> WHAT IS REQUIRED:
The full listing is needed, transcribed word for word.

•••••

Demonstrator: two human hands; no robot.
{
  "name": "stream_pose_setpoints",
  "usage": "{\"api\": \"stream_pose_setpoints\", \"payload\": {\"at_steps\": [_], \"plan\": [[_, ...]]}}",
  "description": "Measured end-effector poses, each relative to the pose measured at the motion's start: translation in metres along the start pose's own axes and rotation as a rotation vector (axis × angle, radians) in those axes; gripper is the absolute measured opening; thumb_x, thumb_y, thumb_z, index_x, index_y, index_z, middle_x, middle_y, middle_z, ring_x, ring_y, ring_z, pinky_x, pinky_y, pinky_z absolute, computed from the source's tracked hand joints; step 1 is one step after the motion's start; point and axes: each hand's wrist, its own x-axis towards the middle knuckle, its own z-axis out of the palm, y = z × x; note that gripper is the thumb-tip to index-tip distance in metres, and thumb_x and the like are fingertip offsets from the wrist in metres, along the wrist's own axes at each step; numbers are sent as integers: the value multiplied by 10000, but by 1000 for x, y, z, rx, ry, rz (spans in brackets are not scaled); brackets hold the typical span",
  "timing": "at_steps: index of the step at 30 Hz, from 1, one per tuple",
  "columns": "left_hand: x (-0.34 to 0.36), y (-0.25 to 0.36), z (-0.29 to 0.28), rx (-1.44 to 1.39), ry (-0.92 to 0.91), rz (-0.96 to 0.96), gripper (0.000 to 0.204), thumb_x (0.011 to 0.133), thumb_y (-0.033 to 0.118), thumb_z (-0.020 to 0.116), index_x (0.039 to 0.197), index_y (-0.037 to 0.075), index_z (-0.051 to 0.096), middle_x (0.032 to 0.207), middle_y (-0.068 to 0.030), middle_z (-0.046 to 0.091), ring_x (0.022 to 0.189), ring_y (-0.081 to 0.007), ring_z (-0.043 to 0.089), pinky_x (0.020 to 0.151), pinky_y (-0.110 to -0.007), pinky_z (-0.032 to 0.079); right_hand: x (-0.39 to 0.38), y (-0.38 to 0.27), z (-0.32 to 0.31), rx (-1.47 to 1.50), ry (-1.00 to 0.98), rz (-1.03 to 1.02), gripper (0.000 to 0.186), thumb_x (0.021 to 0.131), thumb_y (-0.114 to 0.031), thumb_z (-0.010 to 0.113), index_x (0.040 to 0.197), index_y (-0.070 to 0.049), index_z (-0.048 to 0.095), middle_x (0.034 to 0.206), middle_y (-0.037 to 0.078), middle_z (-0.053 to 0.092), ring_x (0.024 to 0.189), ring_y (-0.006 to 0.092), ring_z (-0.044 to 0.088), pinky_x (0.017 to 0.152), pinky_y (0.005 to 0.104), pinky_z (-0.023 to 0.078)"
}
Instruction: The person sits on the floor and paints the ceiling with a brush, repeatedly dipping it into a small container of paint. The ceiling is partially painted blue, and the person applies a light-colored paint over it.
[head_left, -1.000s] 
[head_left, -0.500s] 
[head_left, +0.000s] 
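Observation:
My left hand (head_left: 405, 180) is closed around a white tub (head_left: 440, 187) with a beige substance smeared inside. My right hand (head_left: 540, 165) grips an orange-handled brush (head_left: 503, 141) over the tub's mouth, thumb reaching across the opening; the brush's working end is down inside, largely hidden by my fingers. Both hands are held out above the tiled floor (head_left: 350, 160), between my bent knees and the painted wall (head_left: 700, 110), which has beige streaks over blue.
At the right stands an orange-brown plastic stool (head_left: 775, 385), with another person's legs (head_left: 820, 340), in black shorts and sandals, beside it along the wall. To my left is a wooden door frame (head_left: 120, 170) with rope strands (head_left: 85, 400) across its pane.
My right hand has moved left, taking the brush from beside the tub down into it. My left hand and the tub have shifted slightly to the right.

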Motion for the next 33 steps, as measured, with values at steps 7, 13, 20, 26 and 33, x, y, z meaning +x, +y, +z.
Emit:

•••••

> ANSWER:
Demonstrator: two human hands; no robot.
{
  "name": "stream_pose_setpoints",
  "usage": "{\"api\": \"stream_pose_setpoints\", \"payload\": {\"at_steps\": [_], \"plan\": [[_, ...]]}}",
  "description": "Measured end-effector poses, each relative to the pose measured at the motion's start: translation in metres along the start pose's own axes and rotation as a rotation vector (axis × angle, radians) in those axes; gripper is the absolute measured opening; thumb_x, thumb_y, thumb_z, index_x, index_y, index_z, middle_x, middle_y, middle_z, ring_x, ring_y, ring_z, pinky_x, pinky_y, pinky_z absolute, computed from the source's tracked hand joints; step 1 is one step after the motion's start; point and axes: each hand's wrist, its own x-axis towards the middle knuckle, its own z-axis out of the palm, y = z × x; note that gripper is the thumb-tip to index-tip distance in metres, and thumb_x and the like are fingertip offsets from the wrist in metres, along the wrist's own axes at each step; numbers are sent as integers: the value multiplied by 10000, but by 1000 for x, y, z, rx, ry, rz (spans in brackets are not scaled); brackets hold the typical span",
  "timing": "at_steps: index of the step at 30 Hz, from 1, one per tuple",
  "columns": "left_hand: x (-0.34 to 0.36), y (-0.25 to 0.36), z (-0.29 to 0.28), rx (-1.44 to 1.39), ry (-0.92 to 0.91), rz (-0.96 to 0.96), gripper (0.000 to 0.204), thumb_x (0.011 to 0.133), thumb_y (-0.033 to 0.118), thumb_z (-0.020 to 0.116), index_x (0.039 to 0.197), index_y (-0.037 to 0.075), index_z (-0.051 to 0.096), middle_x (0.032 to 0.207), middle_y (-0.068 to 0.030), middle_z (-0.046 to 0.091), ring_x (0.022 to 0.189), ring_y (-0.081 to 0.007), ring_z (-0.043 to 0.089), pinky_x (0.020 to 0.151), pinky_y (-0.110 to -0.007), pinky_z (-0.032 to 0.079); right_hand: x (-0.39 to 0.38), y (-0.38 to 0.27), z (-0.32 to 0.31), rx (-1.47 to 1.50), ry (-1.00 to 0.98), rz (-1.03 to 1.02), gripper (0.000 to 0.186), thumb_x (0.021 to 0.131), thumb_y (-0.114 to 0.031), thumb_z (-0.010 to 0.113), index_x (0.040 to 0.197), index_y (-0.070 to 0.049), index_z (-0.048 to 0.095), middle_x (0.034 to 0.206), middle_y (-0.037 to 0.078), middle_z (-0.053 to 0.092), ring_x (0.024 to 0.189), ring_y (-0.006 to 0.092), ring_z (-0.044 to 0.088), pinky_x (0.017 to 0.152), pinky_y (0.005 to 0.104), pinky_z (-0.023 to 0.078)"
}
Instruction: The person sits on the floor and paints the ceiling with a brush, repeatedly dipping it into a small container of paint. The ceiling is partially painted blue, and the person applies a light-colored paint over it.
[head_left, -1.000s] 
[head_left, -0.500s] 
[head_left, +0.000s] 
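Observation:
My left hand (head_left: 405, 180) is closed around a white tub (head_left: 440, 187) with a beige substance smeared inside. My right hand (head_left: 540, 165) grips an orange-handled brush (head_left: 503, 141) over the tub's mouth, thumb reaching across the opening; the brush's working end is down inside, largely hidden by my fingers. Both hands are held out above the tiled floor (head_left: 350, 160), between my bent knees and the painted wall (head_left: 700, 110), which has beige streaks over blue.
At the right stands an orange-brown plastic stool (head_left: 775, 385), with another person's legs (head_left: 820, 340), in black shorts and sandals, beside it along the wall. To my left is a wooden door frame (head_left: 120, 170) with rope strands (head_left: 85, 400) across its pane.
My right hand has moved left, taking the brush from beside the tub down into it. My left hand and the tub have shifted slightly to the right.
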
Motion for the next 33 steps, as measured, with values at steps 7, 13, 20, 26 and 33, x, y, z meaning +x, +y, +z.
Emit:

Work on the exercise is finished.